▸ What the exercise asks: The lines to copy are those with "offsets" in them. Pull each one from the entries below.

▸ Exercise data:

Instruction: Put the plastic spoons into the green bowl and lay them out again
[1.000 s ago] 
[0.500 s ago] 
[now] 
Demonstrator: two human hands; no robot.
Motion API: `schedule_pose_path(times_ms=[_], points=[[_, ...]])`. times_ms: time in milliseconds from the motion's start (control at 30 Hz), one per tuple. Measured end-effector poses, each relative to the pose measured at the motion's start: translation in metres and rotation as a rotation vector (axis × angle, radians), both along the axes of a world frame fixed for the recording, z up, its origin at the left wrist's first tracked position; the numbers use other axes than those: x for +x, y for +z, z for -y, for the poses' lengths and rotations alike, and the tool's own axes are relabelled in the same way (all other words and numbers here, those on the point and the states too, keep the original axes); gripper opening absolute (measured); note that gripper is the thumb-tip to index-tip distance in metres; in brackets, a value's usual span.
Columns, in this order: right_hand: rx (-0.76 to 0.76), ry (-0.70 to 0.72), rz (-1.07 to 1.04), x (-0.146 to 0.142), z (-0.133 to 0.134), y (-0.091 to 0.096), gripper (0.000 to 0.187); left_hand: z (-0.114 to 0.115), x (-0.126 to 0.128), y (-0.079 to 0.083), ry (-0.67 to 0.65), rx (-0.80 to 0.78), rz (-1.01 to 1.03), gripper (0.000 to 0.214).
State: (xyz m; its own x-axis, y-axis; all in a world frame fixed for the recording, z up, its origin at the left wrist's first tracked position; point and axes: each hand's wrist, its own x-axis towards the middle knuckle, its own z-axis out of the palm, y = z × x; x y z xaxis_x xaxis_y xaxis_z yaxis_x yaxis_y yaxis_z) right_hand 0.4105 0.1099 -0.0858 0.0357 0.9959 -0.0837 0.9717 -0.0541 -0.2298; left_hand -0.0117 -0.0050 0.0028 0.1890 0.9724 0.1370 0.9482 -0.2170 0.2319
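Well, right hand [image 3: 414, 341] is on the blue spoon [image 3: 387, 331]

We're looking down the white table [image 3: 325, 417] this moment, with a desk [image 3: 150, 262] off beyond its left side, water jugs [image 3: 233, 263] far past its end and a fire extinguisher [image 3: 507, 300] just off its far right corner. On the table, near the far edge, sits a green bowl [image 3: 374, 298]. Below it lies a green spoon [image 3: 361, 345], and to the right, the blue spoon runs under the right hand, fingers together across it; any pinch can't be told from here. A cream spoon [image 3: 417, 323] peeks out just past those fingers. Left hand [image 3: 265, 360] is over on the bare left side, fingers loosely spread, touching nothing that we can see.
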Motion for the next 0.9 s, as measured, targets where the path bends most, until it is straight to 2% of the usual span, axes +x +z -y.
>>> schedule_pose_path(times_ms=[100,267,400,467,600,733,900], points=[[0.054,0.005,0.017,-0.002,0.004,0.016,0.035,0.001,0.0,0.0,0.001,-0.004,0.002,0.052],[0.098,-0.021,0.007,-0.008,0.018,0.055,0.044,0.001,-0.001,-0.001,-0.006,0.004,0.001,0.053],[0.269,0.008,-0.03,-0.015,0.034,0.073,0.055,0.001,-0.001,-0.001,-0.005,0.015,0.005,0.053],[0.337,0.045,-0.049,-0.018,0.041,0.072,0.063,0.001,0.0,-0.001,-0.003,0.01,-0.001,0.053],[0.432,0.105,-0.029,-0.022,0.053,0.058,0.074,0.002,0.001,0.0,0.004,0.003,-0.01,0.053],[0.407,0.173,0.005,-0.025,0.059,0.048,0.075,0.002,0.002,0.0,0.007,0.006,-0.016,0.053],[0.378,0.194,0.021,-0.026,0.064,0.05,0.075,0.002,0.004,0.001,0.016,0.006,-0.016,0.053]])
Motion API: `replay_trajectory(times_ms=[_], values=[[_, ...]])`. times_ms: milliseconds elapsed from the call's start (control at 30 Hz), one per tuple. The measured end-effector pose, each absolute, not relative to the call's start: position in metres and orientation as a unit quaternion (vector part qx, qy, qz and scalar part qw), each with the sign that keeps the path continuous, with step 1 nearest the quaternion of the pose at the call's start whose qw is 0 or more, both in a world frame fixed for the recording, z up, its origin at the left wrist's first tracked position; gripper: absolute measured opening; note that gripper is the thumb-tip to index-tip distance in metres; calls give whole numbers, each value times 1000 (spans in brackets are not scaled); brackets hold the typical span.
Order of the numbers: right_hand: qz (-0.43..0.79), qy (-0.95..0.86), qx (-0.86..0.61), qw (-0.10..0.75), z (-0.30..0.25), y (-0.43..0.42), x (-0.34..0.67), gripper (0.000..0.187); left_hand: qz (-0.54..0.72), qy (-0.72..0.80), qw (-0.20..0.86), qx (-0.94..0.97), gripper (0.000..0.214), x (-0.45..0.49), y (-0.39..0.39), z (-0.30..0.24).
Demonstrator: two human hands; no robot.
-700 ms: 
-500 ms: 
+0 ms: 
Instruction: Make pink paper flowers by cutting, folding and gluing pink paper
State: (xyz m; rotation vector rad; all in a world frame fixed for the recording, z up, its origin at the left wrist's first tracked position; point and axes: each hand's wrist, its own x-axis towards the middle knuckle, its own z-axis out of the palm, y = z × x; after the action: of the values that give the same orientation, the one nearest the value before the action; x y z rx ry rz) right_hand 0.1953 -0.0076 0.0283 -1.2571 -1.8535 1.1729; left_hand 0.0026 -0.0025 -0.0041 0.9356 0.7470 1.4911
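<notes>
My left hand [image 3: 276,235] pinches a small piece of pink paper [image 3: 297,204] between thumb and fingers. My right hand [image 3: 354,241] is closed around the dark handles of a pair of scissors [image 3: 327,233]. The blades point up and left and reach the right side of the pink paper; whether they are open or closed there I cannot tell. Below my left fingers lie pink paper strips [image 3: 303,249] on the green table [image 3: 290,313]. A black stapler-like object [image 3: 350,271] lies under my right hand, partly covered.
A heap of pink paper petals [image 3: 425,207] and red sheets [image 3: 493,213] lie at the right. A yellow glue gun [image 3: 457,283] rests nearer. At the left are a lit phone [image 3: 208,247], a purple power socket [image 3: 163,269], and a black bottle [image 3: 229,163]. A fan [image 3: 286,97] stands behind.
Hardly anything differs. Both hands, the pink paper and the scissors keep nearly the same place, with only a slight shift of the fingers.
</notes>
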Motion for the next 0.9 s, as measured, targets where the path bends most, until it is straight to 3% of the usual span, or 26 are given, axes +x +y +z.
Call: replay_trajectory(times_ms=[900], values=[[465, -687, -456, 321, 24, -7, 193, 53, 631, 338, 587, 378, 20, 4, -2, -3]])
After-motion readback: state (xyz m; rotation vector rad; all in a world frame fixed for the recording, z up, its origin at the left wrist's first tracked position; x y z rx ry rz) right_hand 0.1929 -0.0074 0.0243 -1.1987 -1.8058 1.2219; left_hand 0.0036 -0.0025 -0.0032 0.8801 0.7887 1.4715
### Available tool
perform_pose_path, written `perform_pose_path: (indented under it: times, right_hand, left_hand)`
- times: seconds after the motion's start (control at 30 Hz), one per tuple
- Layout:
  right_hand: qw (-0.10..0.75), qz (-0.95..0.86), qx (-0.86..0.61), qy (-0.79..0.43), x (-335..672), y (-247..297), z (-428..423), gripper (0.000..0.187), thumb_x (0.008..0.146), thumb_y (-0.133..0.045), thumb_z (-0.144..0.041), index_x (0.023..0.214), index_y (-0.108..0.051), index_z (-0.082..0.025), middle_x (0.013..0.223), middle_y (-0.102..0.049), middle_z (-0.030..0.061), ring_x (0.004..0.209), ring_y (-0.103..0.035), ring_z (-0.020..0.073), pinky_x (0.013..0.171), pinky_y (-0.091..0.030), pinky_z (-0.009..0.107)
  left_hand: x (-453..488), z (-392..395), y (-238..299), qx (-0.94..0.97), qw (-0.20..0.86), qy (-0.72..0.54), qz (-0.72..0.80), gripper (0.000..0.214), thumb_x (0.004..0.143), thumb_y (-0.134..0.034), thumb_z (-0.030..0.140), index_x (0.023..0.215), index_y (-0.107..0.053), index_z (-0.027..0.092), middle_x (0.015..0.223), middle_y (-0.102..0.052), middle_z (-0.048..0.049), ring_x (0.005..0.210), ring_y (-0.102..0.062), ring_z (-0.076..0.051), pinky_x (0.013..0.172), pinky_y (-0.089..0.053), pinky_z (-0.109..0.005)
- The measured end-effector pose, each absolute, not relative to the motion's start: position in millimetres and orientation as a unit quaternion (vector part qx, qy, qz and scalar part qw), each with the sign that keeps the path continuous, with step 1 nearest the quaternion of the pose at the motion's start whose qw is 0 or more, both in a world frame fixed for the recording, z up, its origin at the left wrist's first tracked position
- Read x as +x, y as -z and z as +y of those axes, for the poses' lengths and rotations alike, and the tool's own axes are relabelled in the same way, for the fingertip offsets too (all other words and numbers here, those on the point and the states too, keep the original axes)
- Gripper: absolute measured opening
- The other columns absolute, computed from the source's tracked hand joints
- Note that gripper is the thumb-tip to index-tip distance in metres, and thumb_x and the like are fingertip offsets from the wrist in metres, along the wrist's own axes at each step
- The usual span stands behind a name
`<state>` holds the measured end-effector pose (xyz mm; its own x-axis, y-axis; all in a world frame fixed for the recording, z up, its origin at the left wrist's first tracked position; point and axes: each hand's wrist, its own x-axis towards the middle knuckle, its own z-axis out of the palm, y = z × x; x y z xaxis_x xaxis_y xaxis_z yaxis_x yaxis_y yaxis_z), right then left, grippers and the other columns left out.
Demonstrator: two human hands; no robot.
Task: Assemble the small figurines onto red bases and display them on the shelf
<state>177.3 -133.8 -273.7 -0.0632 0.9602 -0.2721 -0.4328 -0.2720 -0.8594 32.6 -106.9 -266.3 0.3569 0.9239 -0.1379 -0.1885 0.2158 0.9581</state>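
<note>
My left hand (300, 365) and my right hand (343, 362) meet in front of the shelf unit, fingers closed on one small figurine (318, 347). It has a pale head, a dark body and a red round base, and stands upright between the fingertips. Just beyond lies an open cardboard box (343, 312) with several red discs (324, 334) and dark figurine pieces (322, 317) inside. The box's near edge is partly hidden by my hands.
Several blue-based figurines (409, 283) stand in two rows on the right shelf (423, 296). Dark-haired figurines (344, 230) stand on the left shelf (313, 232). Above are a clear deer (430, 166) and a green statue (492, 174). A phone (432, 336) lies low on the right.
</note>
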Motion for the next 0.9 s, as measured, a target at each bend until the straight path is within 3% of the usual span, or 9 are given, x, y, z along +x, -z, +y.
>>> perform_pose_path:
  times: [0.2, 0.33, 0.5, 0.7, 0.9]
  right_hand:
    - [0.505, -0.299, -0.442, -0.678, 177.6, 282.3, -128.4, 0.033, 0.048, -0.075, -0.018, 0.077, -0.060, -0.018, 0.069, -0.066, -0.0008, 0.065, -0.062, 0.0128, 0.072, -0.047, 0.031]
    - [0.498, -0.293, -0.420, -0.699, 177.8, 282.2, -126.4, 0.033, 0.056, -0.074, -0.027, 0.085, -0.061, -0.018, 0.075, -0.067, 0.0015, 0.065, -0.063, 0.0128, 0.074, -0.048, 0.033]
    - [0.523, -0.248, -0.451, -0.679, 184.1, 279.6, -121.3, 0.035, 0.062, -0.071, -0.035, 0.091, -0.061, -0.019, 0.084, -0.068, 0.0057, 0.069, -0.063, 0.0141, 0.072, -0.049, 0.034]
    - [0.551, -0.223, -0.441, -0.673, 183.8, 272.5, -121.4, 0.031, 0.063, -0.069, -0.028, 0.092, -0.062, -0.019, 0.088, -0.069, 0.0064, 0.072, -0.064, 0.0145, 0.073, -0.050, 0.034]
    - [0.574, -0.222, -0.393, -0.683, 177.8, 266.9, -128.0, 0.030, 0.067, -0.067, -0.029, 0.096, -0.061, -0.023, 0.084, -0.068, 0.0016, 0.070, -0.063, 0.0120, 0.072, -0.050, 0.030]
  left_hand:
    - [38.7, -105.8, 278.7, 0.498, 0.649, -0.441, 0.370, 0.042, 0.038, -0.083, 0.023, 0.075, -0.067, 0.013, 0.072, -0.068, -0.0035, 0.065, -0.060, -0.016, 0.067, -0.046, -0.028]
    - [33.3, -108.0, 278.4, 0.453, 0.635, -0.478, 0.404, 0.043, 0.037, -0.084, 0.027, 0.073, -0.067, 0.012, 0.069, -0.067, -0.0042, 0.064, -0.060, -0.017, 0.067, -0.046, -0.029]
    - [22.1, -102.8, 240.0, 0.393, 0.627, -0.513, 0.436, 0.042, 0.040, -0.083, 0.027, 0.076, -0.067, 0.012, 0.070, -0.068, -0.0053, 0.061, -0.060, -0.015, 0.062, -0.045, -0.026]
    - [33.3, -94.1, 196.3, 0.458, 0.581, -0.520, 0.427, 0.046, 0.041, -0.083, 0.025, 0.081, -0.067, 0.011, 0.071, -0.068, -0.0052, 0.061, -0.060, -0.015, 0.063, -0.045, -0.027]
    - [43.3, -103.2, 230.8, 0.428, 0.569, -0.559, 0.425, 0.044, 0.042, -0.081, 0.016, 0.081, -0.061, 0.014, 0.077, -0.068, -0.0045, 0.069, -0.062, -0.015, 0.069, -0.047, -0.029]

▸ Reply:
- Read x as +x, y as -z and z as +y of those axes, for the poses' lengths and rotations alike, and the tool's own axes are relabelled in the same way, for the fingertip offsets too (all other words and numbers here, those on the point and the states too, keep the original axes)
- Note that gripper is the thumb-tip to index-tip distance in metres, and thumb_x and the like are fingertip offsets from the wrist in metres, along the wrist's own axes at each step

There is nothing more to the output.